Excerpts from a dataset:
......

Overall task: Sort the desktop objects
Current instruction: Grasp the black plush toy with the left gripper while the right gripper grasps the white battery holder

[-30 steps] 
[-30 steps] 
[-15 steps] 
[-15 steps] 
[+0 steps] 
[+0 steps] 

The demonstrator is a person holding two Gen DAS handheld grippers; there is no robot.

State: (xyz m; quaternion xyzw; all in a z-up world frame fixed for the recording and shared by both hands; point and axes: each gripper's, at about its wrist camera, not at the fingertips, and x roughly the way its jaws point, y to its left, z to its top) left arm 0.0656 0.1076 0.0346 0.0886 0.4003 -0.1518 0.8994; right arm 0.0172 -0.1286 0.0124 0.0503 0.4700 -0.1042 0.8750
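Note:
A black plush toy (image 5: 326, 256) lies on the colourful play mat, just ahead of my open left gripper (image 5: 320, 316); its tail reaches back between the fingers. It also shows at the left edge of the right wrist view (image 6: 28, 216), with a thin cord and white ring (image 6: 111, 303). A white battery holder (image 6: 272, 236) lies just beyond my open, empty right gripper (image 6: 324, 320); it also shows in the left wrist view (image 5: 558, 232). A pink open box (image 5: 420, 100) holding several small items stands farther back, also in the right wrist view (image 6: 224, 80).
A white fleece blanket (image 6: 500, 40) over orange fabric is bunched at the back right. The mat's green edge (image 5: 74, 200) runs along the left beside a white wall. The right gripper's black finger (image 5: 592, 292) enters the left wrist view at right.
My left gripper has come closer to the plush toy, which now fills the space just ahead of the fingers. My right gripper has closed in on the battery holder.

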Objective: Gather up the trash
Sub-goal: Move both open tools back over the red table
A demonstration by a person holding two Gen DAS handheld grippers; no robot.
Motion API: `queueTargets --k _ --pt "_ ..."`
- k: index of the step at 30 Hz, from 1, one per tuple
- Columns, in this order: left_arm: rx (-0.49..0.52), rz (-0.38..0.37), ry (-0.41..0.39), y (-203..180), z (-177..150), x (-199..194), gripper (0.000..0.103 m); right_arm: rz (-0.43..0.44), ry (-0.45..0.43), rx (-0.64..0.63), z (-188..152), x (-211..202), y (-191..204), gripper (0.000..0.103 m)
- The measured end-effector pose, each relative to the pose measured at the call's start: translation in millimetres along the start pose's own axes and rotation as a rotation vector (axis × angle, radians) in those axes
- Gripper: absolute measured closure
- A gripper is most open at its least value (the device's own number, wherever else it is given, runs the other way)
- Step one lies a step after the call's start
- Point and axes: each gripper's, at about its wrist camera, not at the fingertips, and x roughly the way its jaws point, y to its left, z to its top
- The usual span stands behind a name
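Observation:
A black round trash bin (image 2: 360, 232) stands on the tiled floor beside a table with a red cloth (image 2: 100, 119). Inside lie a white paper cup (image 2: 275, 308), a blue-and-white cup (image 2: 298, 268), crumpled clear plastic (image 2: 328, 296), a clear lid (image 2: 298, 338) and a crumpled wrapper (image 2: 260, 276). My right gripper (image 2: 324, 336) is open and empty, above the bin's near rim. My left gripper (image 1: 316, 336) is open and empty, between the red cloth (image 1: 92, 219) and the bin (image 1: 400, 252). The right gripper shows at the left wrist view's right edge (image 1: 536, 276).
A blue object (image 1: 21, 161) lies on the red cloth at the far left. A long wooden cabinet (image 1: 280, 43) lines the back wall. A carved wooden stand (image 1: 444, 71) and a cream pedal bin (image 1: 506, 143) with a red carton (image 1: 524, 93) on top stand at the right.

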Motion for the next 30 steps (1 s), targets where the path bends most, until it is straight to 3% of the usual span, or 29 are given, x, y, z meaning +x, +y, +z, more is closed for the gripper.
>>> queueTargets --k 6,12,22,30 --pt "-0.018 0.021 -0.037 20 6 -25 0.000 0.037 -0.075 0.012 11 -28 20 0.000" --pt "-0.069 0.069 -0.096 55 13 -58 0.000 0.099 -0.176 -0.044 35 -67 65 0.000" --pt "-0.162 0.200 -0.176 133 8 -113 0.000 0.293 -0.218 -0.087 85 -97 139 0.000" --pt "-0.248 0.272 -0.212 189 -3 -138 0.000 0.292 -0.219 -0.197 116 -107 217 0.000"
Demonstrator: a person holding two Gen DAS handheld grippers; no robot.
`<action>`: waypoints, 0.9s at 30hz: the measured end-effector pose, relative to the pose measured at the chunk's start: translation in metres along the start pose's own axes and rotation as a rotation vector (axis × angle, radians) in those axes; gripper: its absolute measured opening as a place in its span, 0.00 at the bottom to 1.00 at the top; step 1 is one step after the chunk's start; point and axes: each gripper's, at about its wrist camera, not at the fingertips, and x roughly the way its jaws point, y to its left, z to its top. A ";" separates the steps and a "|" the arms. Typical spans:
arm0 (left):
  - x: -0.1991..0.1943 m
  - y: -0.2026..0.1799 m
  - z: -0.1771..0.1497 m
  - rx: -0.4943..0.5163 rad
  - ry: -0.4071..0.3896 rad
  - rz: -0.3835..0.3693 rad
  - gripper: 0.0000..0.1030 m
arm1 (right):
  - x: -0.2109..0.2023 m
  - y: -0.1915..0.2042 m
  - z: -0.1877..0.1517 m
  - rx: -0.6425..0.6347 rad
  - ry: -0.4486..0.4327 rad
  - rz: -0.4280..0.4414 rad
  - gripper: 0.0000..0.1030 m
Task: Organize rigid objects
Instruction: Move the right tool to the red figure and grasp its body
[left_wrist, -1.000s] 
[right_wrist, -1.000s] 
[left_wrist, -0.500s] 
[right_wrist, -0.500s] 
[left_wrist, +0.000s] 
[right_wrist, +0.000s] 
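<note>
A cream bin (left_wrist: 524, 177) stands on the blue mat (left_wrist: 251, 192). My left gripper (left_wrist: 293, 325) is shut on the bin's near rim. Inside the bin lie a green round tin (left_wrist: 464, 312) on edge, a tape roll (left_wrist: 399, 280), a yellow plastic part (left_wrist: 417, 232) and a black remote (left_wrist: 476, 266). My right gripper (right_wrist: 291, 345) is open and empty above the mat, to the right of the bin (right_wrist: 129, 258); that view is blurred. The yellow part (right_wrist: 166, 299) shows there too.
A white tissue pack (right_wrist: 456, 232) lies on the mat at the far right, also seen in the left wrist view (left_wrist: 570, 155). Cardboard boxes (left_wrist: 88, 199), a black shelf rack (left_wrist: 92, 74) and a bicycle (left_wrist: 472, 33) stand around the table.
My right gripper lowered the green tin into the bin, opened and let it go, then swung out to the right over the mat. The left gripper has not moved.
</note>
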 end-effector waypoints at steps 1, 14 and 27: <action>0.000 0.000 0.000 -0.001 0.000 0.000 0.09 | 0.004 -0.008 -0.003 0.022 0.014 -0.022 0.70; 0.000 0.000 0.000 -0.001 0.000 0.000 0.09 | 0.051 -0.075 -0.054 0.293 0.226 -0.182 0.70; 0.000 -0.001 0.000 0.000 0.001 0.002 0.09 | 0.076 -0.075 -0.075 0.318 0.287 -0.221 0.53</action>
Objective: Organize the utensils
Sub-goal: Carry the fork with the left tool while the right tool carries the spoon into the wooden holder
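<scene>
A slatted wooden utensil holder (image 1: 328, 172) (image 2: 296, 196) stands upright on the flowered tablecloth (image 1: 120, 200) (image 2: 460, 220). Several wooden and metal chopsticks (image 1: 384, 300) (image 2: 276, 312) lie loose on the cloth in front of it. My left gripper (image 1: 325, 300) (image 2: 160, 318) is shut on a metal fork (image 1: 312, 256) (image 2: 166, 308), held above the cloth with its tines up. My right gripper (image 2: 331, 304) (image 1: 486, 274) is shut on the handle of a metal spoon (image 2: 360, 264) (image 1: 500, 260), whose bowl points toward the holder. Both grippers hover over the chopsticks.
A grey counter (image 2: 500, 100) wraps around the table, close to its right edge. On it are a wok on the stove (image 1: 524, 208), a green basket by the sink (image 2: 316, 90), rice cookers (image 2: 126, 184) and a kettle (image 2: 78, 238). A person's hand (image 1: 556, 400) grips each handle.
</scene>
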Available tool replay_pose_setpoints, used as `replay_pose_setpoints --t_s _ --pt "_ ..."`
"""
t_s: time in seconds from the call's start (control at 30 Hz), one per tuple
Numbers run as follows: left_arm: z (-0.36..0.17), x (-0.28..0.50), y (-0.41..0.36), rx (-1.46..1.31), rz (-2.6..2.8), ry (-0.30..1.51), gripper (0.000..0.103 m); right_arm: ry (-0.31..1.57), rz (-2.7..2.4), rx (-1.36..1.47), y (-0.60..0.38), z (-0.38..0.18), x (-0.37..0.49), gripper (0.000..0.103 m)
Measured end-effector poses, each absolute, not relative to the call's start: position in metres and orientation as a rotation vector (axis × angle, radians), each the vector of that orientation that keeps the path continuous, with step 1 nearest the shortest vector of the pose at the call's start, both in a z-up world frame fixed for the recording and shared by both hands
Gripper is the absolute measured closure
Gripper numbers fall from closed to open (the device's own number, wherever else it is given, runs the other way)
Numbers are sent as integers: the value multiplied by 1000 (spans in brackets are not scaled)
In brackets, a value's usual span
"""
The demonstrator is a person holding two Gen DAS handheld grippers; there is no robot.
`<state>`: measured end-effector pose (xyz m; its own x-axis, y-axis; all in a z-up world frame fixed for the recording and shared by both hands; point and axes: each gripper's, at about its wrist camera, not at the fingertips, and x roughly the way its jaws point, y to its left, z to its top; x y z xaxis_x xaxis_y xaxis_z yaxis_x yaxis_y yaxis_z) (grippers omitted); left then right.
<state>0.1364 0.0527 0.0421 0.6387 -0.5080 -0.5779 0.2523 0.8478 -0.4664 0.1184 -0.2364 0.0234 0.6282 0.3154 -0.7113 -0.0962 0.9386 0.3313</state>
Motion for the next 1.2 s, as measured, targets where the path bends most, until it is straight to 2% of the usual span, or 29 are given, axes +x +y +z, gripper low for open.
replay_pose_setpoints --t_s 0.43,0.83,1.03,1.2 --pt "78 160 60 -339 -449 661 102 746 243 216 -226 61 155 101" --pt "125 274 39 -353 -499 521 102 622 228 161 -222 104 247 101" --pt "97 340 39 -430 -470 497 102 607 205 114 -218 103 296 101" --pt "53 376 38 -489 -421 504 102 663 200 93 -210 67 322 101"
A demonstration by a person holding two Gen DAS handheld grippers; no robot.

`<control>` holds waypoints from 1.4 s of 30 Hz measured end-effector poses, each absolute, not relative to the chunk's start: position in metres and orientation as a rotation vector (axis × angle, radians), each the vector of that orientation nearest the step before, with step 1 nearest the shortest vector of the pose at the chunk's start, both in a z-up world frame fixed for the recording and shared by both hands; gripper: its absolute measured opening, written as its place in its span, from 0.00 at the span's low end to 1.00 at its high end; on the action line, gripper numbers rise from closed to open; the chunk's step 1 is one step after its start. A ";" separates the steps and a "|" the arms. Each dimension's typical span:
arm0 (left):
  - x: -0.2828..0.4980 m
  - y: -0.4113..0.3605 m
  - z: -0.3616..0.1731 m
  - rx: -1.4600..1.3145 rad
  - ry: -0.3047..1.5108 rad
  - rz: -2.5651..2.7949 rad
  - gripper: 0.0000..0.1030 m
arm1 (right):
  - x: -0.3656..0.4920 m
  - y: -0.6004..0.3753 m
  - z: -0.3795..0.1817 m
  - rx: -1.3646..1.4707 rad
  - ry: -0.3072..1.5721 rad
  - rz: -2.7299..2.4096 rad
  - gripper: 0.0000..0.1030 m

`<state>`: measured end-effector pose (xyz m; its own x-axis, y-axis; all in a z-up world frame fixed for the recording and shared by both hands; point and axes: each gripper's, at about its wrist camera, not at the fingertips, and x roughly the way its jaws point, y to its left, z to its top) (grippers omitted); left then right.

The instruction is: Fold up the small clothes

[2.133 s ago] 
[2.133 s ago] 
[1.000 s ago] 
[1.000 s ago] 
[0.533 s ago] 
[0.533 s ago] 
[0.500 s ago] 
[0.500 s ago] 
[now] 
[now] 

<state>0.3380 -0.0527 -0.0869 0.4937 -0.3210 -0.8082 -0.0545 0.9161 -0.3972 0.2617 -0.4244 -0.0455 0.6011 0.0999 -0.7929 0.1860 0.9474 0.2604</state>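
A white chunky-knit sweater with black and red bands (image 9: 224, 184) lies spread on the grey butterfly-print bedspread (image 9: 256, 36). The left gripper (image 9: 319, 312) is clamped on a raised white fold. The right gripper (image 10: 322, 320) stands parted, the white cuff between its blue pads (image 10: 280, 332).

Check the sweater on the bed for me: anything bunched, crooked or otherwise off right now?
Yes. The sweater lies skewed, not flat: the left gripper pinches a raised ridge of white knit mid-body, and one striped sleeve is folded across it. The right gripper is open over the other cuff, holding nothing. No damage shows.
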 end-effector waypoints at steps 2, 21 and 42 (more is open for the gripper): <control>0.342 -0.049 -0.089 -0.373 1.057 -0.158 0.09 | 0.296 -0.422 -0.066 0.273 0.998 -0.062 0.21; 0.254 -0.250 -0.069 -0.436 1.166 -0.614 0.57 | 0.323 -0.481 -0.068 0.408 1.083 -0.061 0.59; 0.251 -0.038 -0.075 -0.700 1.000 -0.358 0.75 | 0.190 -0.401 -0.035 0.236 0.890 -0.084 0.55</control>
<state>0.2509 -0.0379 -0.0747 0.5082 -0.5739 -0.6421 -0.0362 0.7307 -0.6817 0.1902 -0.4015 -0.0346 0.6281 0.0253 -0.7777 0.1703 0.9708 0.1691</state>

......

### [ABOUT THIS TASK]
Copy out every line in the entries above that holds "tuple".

### [RESPONSE BOX]
- k: index of the step at 30 Hz, from 1, one per tuple
t_s: time in seconds from the call's start (control at 30 Hz), one per tuple

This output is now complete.